- [Work request]:
Would you print the records below without changing anything?

(Saved data entries)

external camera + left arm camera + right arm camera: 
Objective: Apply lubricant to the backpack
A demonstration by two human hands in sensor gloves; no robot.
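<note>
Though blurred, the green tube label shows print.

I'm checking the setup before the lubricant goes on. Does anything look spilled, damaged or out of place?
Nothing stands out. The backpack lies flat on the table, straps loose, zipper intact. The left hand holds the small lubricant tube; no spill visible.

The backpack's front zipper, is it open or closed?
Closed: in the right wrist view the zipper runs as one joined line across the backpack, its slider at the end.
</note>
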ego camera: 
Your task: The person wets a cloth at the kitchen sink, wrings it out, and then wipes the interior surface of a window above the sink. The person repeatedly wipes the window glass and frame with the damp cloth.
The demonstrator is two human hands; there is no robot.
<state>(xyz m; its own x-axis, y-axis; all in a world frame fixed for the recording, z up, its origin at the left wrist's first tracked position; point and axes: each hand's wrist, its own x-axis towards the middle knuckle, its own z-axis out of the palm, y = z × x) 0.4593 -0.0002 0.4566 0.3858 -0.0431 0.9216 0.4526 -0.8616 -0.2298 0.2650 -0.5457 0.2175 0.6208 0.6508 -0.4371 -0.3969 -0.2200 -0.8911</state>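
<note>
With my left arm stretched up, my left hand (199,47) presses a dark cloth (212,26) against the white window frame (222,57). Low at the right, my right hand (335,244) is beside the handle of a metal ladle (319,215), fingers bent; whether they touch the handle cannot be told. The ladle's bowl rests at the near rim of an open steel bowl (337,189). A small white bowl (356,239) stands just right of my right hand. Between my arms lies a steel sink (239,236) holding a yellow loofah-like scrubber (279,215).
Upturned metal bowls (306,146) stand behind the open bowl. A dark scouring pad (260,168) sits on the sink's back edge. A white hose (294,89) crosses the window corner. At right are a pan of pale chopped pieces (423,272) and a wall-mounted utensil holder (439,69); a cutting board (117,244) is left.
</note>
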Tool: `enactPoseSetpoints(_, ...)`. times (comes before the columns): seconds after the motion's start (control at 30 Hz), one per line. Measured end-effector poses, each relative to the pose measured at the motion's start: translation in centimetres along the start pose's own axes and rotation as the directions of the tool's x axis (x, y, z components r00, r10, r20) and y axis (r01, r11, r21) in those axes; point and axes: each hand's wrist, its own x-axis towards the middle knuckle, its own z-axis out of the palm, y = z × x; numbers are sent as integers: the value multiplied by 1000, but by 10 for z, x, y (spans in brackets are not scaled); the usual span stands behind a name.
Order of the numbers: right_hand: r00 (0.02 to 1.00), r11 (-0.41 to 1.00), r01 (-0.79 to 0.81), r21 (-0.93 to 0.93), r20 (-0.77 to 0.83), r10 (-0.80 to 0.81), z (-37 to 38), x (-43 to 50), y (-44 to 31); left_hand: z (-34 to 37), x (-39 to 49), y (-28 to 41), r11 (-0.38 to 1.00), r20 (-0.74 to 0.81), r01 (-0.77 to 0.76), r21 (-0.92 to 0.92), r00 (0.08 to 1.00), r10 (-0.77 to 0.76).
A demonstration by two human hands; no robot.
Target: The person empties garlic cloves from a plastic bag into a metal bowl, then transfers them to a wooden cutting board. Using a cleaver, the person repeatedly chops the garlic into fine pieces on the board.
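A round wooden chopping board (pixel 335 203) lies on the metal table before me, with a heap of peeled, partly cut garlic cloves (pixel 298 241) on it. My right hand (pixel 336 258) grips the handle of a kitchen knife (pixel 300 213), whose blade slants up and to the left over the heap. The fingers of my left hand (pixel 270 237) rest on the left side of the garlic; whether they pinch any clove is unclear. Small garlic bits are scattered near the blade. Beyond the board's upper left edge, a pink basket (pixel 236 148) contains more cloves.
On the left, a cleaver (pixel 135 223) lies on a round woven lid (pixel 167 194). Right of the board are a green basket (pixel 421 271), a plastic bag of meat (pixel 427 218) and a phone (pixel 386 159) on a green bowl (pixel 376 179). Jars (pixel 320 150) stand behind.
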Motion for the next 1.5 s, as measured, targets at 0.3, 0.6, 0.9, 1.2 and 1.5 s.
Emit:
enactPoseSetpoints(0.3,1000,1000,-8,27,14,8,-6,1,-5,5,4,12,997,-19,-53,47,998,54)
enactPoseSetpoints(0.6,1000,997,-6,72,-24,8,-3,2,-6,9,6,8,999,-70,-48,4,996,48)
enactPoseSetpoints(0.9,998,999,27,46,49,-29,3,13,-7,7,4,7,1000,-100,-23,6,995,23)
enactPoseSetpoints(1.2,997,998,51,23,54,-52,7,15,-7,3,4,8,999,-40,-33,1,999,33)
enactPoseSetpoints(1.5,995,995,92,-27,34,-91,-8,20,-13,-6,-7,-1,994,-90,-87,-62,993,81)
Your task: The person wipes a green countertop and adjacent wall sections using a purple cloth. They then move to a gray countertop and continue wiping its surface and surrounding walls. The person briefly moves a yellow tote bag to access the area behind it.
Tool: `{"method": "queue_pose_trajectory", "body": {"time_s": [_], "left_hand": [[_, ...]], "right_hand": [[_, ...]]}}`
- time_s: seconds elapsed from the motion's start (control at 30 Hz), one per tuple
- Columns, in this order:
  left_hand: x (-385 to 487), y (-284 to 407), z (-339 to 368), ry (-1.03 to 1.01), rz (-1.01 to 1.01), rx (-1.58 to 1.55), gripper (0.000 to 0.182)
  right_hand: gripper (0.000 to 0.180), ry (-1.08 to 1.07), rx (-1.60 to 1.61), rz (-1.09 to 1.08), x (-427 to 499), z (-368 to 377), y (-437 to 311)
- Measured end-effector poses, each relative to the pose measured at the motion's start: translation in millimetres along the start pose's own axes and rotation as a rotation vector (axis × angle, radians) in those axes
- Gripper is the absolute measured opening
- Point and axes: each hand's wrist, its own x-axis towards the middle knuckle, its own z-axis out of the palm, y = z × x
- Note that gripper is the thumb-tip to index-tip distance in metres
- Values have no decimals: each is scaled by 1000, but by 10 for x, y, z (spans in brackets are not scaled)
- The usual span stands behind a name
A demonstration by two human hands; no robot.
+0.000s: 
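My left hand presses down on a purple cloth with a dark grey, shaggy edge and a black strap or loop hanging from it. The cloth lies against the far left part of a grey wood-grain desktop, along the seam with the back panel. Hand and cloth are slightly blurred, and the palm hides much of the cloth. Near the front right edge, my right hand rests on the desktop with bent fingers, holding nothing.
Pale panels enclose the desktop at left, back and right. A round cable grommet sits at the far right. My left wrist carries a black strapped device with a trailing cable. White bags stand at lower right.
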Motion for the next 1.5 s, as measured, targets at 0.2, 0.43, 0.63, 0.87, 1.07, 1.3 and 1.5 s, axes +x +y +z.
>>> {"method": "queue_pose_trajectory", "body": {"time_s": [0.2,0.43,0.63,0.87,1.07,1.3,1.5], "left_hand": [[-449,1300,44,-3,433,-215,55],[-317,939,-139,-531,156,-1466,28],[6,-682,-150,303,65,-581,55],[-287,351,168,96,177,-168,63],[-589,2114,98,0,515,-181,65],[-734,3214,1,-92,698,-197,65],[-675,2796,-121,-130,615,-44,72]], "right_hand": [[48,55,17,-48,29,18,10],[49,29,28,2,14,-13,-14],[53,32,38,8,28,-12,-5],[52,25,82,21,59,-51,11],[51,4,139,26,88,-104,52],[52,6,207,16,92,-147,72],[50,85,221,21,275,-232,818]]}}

- [Result]:
external camera + left arm camera + right arm camera: 
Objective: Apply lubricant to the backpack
A demonstration by two human hands in sensor gloves; no robot.
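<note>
Though blurred, the green tube label shows print.

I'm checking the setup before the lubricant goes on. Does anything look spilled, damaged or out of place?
Nothing stands out. The backpack lies flat on the table, straps loose, zipper intact. The left hand holds the small lubricant tube; no spill visible.

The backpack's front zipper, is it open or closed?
Closed: in the right wrist view the zipper runs as one joined line across the backpack, its slider at the end.
</note>
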ego camera: 
Your task: The person wets a cloth at the kitchen sink, wrings it out, and then wipes the interior surface of a window above the sink. The person repeatedly wipes the window glass and frame with the damp cloth.
The demonstrator is two human hands; there is no robot.
<state>(xyz m; its own x-axis, y-axis; all in a world frame fixed for the recording, z up, its origin at the left wrist's first tracked position; point and axes: each hand's wrist, its own x-axis towards the middle knuckle, its own z-axis out of the palm, y = z × x) 0.4593 -0.0002 0.4566 0.3858 -0.0431 0.9216 0.4526 -0.8616 -0.2298 0.2650 -0.5457 0.2175 0.6208 0.6508 -0.4371 -0.3969 -0.2200 -0.8911</state>
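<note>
With my left arm stretched up, my left hand (199,47) presses a dark cloth (212,26) against the white window frame (222,57). Low at the right, my right hand (335,244) is beside the handle of a metal ladle (319,215), fingers bent; whether they touch the handle cannot be told. The ladle's bowl rests at the near rim of an open steel bowl (337,189). A small white bowl (356,239) stands just right of my right hand. Between my arms lies a steel sink (239,236) holding a yellow loofah-like scrubber (279,215).
Upturned metal bowls (306,146) stand behind the open bowl. A dark scouring pad (260,168) sits on the sink's back edge. A white hose (294,89) crosses the window corner. At right are a pan of pale chopped pieces (423,272) and a wall-mounted utensil holder (439,69); a cutting board (117,244) is left.
</note>
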Tool: `enactPoseSetpoints(_, ...)`. times (comes before the columns): seconds after the motion's start (control at 30 Hz), one per line. Measured end-effector poses, each relative to the pose measured at the motion's start: translation in centimetres along the start pose's own axes and rotation as the directions of the tool's x axis (x, y, z components r00, r10, r20) and y axis (r01, r11, r21) in those axes; point and axes: each hand's wrist, its own x-axis towards the middle knuckle, its own z-axis out of the palm, y = z × x; numbers are sent as integers: the value multiplied by 1000, but by 10 for z, x, y (spans in brackets are not scaled); the usual span stands behind a name.
Order of the numbers: right_hand: r00 (0.02 to 1.00), r11 (-0.41 to 1.00), r01 (-0.79 to 0.81), r21 (-0.93 to 0.93), r20 (-0.77 to 0.83), r10 (-0.80 to 0.81), z (-37 to 38), x (-43 to 50), y (-44 to 31); left_hand: z (-34 to 37), x (-39 to 49), y (-28 to 41), r11 (-0.38 to 1.00), r20 (-0.74 to 0.81), r01 (-0.77 to 0.76), r21 (-0.92 to 0.92), r00 (0.08 to 1.00), r10 (-0.77 to 0.76).
A demonstration by two human hands; no robot.
Target: The person empties garlic cloves from a plastic bag into a metal bowl, then transfers them to a wooden cutting board. Using a cleaver, the person repeatedly chops the garlic into fine pieces on the board.
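A round wooden chopping board (pixel 335 203) lies on the metal table before me, with a heap of peeled, partly cut garlic cloves (pixel 298 241) on it. My right hand (pixel 336 258) grips the handle of a kitchen knife (pixel 300 213), whose blade slants up and to the left over the heap. The fingers of my left hand (pixel 270 237) rest on the left side of the garlic; whether they pinch any clove is unclear. Small garlic bits are scattered near the blade. Beyond the board's upper left edge, a pink basket (pixel 236 148) contains more cloves.
On the left, a cleaver (pixel 135 223) lies on a round woven lid (pixel 167 194). Right of the board are a green basket (pixel 421 271), a plastic bag of meat (pixel 427 218) and a phone (pixel 386 159) on a green bowl (pixel 376 179). Jars (pixel 320 150) stand behind.
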Motion for the next 1.5 s, as measured, targets at 0.3, 0.6, 0.9, 1.2 and 1.5 s.
Emit:
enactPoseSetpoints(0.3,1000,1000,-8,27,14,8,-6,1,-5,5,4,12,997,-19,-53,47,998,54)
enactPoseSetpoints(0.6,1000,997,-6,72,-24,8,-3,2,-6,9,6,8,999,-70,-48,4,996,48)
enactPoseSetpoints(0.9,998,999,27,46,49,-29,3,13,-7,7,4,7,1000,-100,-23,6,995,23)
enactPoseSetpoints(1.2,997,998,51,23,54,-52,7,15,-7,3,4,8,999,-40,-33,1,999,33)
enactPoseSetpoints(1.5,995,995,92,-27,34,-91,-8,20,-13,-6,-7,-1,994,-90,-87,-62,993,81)
Your task: The person wipes a green countertop and adjacent wall sections using a purple cloth. They then move to a gray countertop and continue wiping its surface and surrounding walls. The person briefly moves a yellow tote bag to access the area behind it.
Tool: `{"method": "queue_pose_trajectory", "body": {"time_s": [_], "left_hand": [[_, ...]], "right_hand": [[_, ...]]}}`
- time_s: seconds elapsed from the motion's start (control at 30 Hz), one per tuple
- Columns, in this order:
  left_hand: x (-385 to 487), y (-284 to 407), z (-339 to 368), ry (-1.03 to 1.01), rz (-1.01 to 1.01), rx (-1.58 to 1.55), gripper (0.000 to 0.182)
  right_hand: gripper (0.000 to 0.180), ry (-1.08 to 1.07), rx (-1.60 to 1.61), rz (-1.09 to 1.08), x (-427 to 499), z (-368 to 377), y (-437 to 311)
- Measured end-effector poses, each relative to the pose measured at the motion's start: translation in millimetres along the start pose's own axes and rotation as a rotation vector (axis × angle, radians) in those axes
- Gripper is the absolute measured opening
- Point and axes: each hand's wrist, its own x-axis towards the middle knuckle, its own z-axis out of the palm, y = z × x
- Note that gripper is the thumb-tip to index-tip distance in metres
- Values have no decimals: each is scaled by 1000, but by 10 for x, y, z (spans in brackets are not scaled)
- The usual span stands behind a name
A demonstration by two human hands; no robot.
+0.000s: 
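My left hand presses down on a purple cloth with a dark grey, shaggy edge and a black strap or loop hanging from it. The cloth lies against the far left part of a grey wood-grain desktop, along the seam with the back panel. Hand and cloth are slightly blurred, and the palm hides much of the cloth. Near the front right edge, my right hand rests on the desktop with bent fingers, holding nothing.
Pale panels enclose the desktop at left, back and right. A round cable grommet sits at the far right. My left wrist carries a black strapped device with a trailing cable. White bags stand at lower right.
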Motion for the next 1.5 s, as measured, targets at 0.2, 0.43, 0.63, 0.87, 1.07, 1.3 and 1.5 s, axes +x +y +z.
>>> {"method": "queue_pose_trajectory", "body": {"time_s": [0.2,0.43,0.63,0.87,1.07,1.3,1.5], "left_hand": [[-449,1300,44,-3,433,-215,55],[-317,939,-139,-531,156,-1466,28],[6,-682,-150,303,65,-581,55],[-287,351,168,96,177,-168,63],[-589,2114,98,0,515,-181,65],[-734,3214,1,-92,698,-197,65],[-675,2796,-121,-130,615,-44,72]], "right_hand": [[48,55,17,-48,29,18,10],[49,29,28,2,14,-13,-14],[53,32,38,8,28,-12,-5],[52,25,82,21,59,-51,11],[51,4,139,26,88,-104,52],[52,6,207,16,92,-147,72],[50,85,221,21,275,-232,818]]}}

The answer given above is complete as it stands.